The action is upon a warranty in the sale of an elevator engine. In his charge the learned trial judge assumed the fact of the warranty and its terms as expressed in the instrument of sale, and he submitted to the jury the issues of a breach and consequent damages. He did more. On the suggestion of the plaintiff that the scope of the written warranty was subsequently enlarged by paroi, he left to the jury the question of a modification of the original agreement, and, if any, whether it was broken, and what were the damages. Upon sufficient evidence the jury found all the issues in favor of the defendant, and we are concluded by the verdict as to the facts in litigation.

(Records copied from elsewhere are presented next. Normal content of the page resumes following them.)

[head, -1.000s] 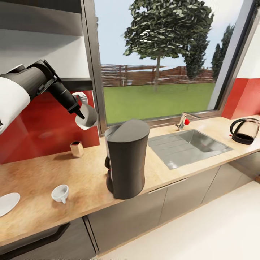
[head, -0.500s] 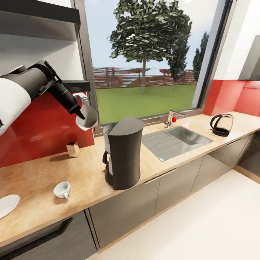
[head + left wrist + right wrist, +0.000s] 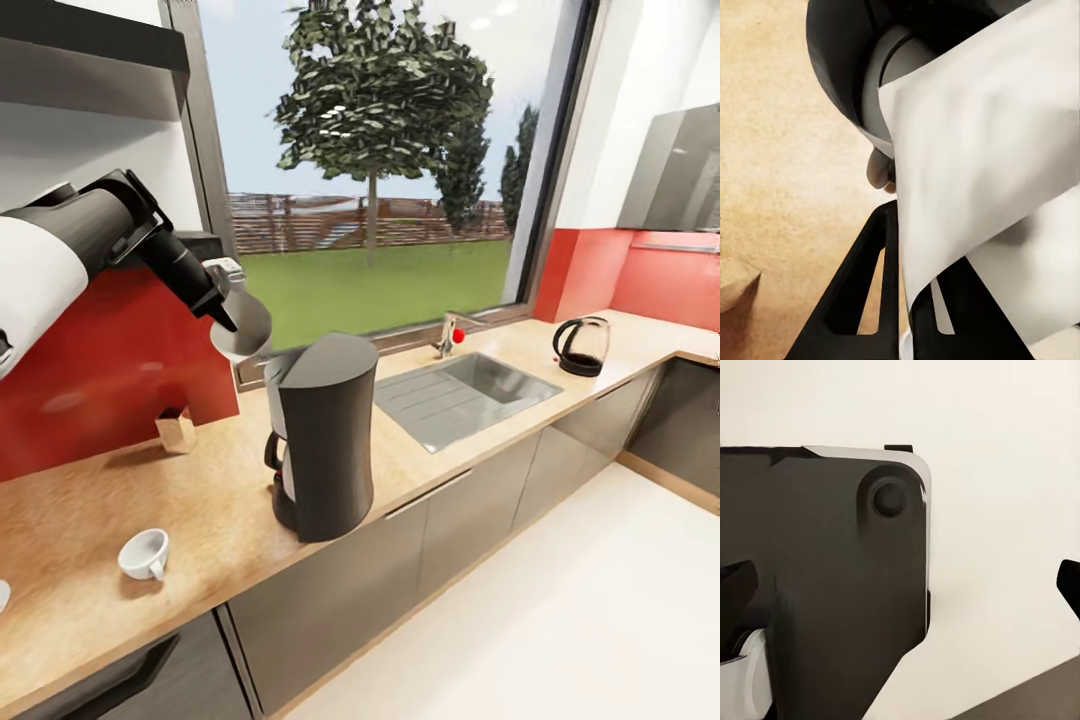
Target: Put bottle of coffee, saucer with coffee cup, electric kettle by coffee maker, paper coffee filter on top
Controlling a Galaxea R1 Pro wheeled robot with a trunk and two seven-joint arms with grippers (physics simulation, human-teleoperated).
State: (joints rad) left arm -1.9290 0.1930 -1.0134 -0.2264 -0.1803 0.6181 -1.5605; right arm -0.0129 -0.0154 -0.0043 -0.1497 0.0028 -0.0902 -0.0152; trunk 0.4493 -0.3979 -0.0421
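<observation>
Overhead, left arm raised, left pincer [image 3: 228, 300] clamped on paper coffee filter [image 3: 243, 328], above coffee maker [image 3: 322, 436].

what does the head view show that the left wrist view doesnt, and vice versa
Head view alone: the electric kettle past the sink, the coffee cup, the window. Left wrist view alone: the left tool's fingers pinching the filter's edge, seen up close. Both: the paper coffee filter held above the coffee maker, and the countertop.
</observation>
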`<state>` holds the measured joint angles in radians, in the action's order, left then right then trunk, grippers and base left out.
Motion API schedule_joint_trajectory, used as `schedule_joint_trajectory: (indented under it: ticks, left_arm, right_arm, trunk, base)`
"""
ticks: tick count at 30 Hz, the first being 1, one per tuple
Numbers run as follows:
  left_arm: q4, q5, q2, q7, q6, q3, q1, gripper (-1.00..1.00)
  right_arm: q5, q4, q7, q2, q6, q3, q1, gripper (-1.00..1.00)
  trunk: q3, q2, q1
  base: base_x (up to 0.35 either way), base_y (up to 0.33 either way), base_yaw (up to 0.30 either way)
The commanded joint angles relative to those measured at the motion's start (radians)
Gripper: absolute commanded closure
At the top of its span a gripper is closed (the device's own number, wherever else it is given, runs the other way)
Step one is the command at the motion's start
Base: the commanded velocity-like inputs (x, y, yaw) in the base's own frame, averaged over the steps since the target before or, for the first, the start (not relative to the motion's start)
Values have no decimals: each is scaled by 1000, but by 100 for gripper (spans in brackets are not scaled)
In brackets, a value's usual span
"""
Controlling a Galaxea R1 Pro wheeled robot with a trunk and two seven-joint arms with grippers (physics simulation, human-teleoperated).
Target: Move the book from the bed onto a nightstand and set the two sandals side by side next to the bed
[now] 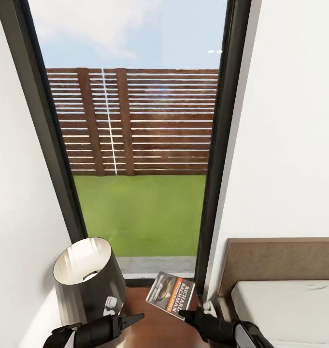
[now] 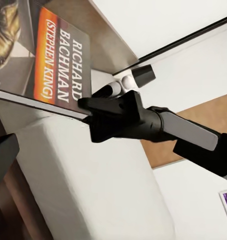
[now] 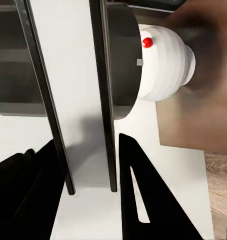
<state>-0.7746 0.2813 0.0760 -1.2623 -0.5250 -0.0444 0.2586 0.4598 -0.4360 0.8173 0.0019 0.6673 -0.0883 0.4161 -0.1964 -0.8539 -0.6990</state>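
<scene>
My right gripper [image 1: 183,314] is shut on the corner of the book [image 1: 171,292], a thin paperback with an orange band and white lettering. It holds the book tilted over the back right of the dark brown nightstand [image 1: 152,331], beside the bed [image 1: 290,304]. In the left wrist view the right gripper [image 2: 101,100] clamps the book [image 2: 58,65] at its edge. In the right wrist view the book [image 3: 83,100] is edge-on between the two fingers. My left gripper [image 1: 135,318] hovers open over the nightstand's front, holding nothing. The two sandals are out of view.
A lamp [image 1: 89,280] with a dark metallic shade stands on the nightstand's left half, close to my left arm. A tall dark-framed window [image 1: 140,145] is straight ahead, with white walls either side. The brown headboard [image 1: 280,261] rises at the right.
</scene>
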Motion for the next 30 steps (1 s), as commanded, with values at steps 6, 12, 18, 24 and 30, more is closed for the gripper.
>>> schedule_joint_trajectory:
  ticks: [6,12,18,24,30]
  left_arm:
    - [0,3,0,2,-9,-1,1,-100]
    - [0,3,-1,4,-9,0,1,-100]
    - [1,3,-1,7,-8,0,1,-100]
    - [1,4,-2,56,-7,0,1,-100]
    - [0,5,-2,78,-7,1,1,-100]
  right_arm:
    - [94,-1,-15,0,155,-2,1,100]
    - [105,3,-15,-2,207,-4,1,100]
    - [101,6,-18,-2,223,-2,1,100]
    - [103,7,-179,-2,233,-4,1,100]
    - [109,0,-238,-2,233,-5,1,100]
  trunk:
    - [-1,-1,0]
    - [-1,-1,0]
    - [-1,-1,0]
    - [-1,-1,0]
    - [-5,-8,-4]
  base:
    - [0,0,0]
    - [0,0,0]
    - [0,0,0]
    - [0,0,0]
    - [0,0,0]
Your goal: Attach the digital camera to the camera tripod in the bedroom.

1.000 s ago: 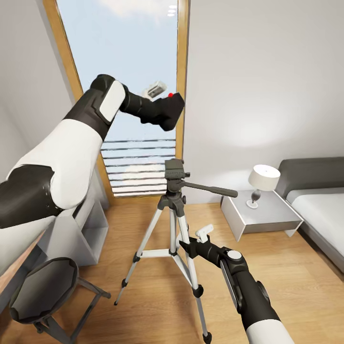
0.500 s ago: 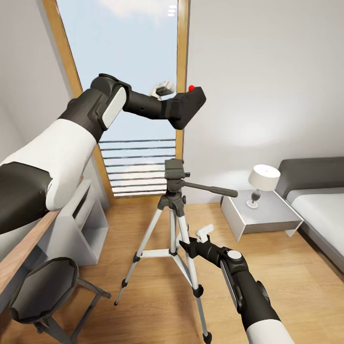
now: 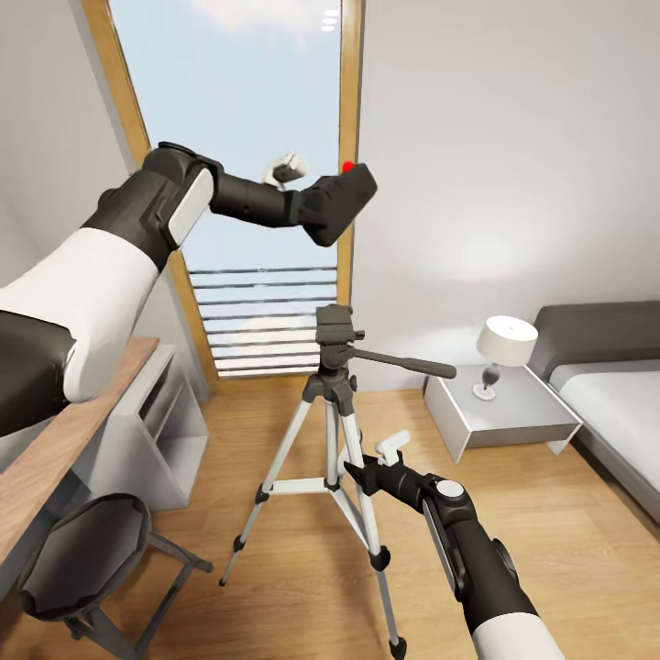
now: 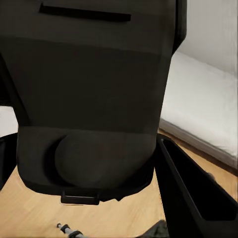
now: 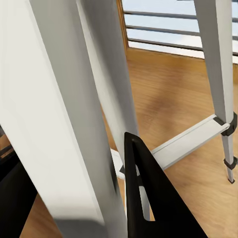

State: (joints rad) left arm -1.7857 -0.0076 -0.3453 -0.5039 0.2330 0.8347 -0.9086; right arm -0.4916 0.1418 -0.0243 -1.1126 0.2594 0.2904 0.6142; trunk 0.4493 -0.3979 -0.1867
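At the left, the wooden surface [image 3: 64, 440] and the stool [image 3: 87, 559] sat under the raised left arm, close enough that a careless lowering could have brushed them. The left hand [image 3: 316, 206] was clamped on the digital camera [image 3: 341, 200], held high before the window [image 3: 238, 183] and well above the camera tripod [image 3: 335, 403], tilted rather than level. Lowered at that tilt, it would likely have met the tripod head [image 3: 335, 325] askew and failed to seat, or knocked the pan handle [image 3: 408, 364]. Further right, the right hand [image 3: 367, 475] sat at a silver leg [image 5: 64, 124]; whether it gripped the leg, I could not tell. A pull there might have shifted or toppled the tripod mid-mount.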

The question' is whether the record exhibits error available for reversal of the judgment. The appellant asserts an oral warranty prior to the written agreement, and he complains that the court excluded it from consideration by the jury. But, manifestly, the written proposal tendered by the defendant and accepted by the plaintiff contains the terms of a consummate contract, and so merges all previous parley between the parties. Chapin v. Dobson, 78 N. Y. 74, decides only that the rule forbidding paroi evidence does not apply “ where the original contract was verbal and entire, and a part only was reduced to writing; nor to a collateral undertaking.” Here the instrument constitutes the contract of sale, and it embodies the reciprocal stipulations of the parties, including the warranty. In Brigg v. Hilton, 99 N. Y. 517, 3 N. E. Rep. 51, the paper was a mere memorandum, and not the contract itself.Our adjudication in Lamson Consolidated Co. v. Hartung, (Com. Pl. N. Y.) 20 N. Y. Supp. 986, is conclusive of the question in controversy. In relation to the alleged oral warranty subsequent to the written contract, the judge charged that “if it were loose talk, mere representation, without an agreement, it amounts to nothing, and is not a guaranty. * * * In order to make this a proper guaranty, it was not *931necessary to have any express form of words, but it was necessary for the plaintiff to prove to your satisfaction that the defendant intended by what he said that this machine was to. work as well as the other. * * * It is incumbent upon the plaintiff to show to your satisfaction that a warranty was agreed to between the parties, and not loose words. * * * If it did not, in your júdgment, amount to an agreement, mere representation of what a thing will do is nothing, but it must amount to what, in your judgment, is an agreement between the parties.” Due exceptions by appellant challenge the correctness of the law as thus propounded by the learned trial judge, and we are of the opinion that it is not in accordance with the rule laid down by the court of appeals in Hawkins v. Pemberton, 51 N. Y. 198, namely:
“In order to constitute a warranty upon a sale, it is not necessary that the representation should have been intended by the vendor as a warranty. If the representation is a warranty,—if the representation is clear and positive, not a mere expression of opinion,—and the vendee understands it as a warranty, and, relying upon it, purchases, the vendor cannot escape liability by claiming that he did not intend what his language declared. ”
To the same effect is Fairbank v. Metzger, 118 N. Y. 260, 23 N. E. Rep. 372. In any event, though the language of the learned judge be not clearly in conflict with the authorities, yet it is still so misleading that we cannot doubt that its effect on the jury was prejudicial to the interests of justice.
Judgment reversed, and new trial ordered; costs to abide the event.